● **What you are asked to do**
Every record that follows should be written out again without any change.

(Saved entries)
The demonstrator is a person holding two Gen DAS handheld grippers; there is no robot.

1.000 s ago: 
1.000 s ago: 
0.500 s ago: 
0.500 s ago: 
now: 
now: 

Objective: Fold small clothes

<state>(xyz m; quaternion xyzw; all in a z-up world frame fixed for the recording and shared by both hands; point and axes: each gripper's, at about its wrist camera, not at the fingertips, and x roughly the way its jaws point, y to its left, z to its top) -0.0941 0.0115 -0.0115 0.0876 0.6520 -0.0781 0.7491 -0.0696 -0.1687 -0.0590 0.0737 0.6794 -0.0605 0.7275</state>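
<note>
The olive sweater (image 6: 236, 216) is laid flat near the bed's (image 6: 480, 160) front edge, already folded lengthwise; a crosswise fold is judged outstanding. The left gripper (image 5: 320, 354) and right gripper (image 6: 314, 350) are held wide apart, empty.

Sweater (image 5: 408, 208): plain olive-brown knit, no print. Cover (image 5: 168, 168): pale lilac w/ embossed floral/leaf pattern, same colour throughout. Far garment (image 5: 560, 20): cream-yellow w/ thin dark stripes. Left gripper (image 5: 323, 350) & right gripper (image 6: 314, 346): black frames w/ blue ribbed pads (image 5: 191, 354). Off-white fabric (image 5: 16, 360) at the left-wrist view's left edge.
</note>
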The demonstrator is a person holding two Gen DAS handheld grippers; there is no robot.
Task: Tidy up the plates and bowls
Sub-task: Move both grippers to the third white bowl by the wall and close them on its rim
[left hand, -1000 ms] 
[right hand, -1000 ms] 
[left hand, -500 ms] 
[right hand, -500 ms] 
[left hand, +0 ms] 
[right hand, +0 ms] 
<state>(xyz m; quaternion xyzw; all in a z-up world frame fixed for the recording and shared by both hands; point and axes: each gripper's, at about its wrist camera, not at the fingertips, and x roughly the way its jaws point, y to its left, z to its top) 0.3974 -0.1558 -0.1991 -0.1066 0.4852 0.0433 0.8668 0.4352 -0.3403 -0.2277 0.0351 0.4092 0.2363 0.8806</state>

● **Expected answer**
The demonstrator is a person holding two Gen DAS handheld grippers; there is no robot.

1.000 s ago: 
1.000 s ago: 
0.500 s ago: 
0.500 s ago: 
now: 
now: 

Objective: Fold small clothes

<state>(xyz m; quaternion xyzw; all in a z-up world frame fixed for the recording and shared by both hands; point and axes: each gripper's, at about its wrist camera, not at the fingertips, and x roughly the way its jaws point, y to its left, z to its top) -0.0941 0.0115 -0.0115 0.0876 0.6520 -0.0781 0.7491 -0.0696 -0.1687 -0.0590 0.0737 0.6794 -0.0605 0.7275</state>
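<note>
The olive sweater (image 6: 236, 216) is laid flat near the bed's (image 6: 480, 160) front edge, already folded lengthwise; a crosswise fold is judged outstanding. The left gripper (image 5: 320, 354) and right gripper (image 6: 314, 350) are held wide apart, empty.

Sweater (image 5: 408, 208): plain olive-brown knit, no print. Cover (image 5: 168, 168): pale lilac w/ embossed floral/leaf pattern, same colour throughout. Far garment (image 5: 560, 20): cream-yellow w/ thin dark stripes. Left gripper (image 5: 323, 350) & right gripper (image 6: 314, 346): black frames w/ blue ribbed pads (image 5: 191, 354). Off-white fabric (image 5: 16, 360) at the left-wrist view's left edge.
</note>
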The demonstrator is a person holding two Gen DAS handheld grippers; there is no robot.
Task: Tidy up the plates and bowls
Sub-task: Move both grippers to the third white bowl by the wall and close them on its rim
[left hand, -1000 ms] 
[right hand, -1000 ms] 
[left hand, -500 ms] 
[right hand, -500 ms] 
[left hand, +0 ms] 
[right hand, +0 ms] 
<state>(xyz m; quaternion xyzw; all in a z-up world frame fixed for the recording and shared by both hands; point and axes: each gripper's, at about its wrist camera, not at the fingertips, and x roughly the way its jaws point, y to its left, z to its top) 0.3974 -0.1558 -0.1991 -0.1066 0.4852 0.0433 0.8668 0.4352 -0.3403 -0.2277 0.0351 0.4092 0.2363 0.8806</state>

The exercise has been fully answered.